TASK TO CARRY OUT: From the material below, return exactly the lines starting at the one that holds "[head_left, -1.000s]" and ending at the one that holds "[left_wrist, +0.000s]". Pictures stay out of the answer.

--

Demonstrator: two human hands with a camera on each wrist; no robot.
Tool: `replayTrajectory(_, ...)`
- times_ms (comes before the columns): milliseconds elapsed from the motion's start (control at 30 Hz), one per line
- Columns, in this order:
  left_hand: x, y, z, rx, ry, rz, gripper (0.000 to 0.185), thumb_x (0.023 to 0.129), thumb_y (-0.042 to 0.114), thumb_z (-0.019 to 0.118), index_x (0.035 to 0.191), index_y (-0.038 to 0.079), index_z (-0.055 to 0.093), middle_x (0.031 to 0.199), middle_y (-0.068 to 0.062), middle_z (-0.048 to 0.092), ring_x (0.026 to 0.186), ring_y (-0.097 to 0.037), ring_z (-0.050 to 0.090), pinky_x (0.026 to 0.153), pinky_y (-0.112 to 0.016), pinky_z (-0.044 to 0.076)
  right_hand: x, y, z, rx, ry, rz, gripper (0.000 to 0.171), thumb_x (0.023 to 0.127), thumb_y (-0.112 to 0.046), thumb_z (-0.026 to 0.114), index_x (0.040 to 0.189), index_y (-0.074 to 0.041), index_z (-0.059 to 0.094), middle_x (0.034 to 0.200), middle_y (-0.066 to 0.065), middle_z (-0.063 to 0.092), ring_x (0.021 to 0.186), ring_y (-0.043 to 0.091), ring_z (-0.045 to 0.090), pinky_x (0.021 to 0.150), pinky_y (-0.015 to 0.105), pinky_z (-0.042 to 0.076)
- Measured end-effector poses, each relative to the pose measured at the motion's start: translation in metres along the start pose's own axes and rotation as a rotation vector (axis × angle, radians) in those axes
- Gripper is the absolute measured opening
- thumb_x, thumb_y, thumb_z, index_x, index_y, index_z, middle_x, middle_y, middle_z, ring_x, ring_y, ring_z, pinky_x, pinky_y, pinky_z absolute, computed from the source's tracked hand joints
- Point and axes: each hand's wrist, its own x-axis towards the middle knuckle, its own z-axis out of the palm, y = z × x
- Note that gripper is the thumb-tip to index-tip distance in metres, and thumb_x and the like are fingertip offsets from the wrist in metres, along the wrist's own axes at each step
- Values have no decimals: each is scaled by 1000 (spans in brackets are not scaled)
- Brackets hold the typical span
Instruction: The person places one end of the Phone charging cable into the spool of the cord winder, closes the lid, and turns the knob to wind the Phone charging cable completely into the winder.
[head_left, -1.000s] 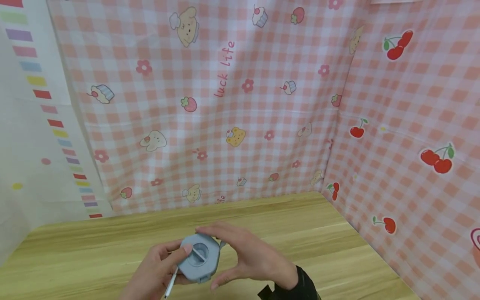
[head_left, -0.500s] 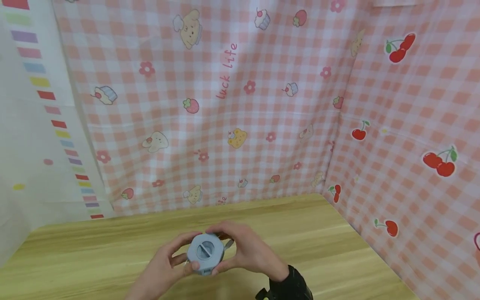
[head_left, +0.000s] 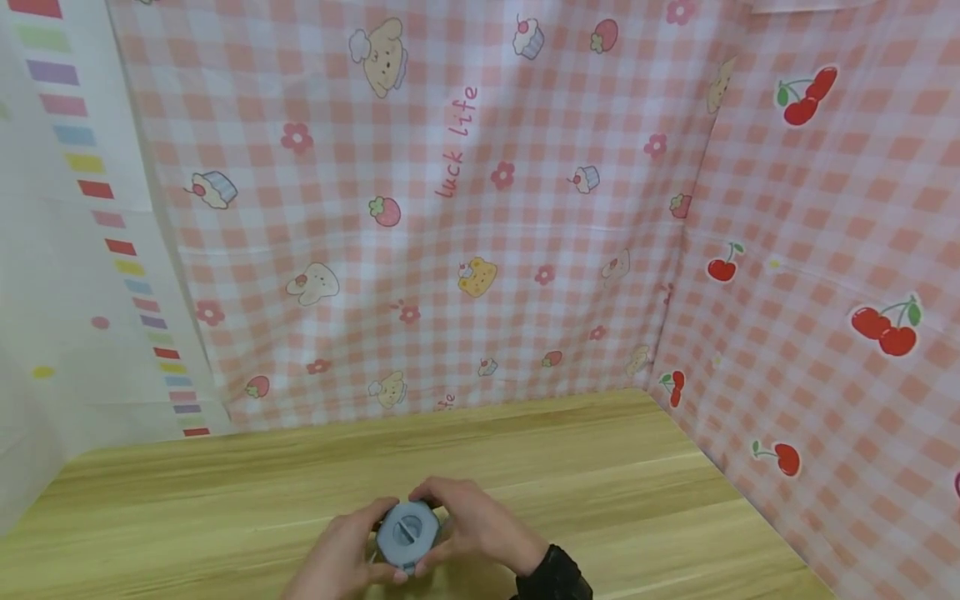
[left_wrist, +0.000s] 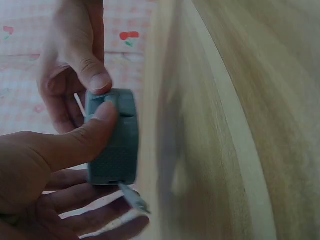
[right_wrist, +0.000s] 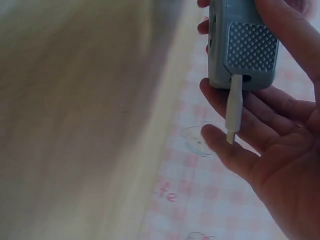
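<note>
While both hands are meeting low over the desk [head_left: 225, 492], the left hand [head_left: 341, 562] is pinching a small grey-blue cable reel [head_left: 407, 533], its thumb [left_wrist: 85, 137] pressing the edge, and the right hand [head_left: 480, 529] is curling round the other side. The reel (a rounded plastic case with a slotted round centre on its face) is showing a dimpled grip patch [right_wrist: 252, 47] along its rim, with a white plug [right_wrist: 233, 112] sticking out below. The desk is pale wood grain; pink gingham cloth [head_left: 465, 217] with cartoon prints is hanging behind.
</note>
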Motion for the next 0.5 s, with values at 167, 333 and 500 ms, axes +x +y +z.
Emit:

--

REPLY:
[head_left, -1.000s] 
[head_left, -0.500s] 
[head_left, +0.000s] 
[left_wrist, +0.000s] 

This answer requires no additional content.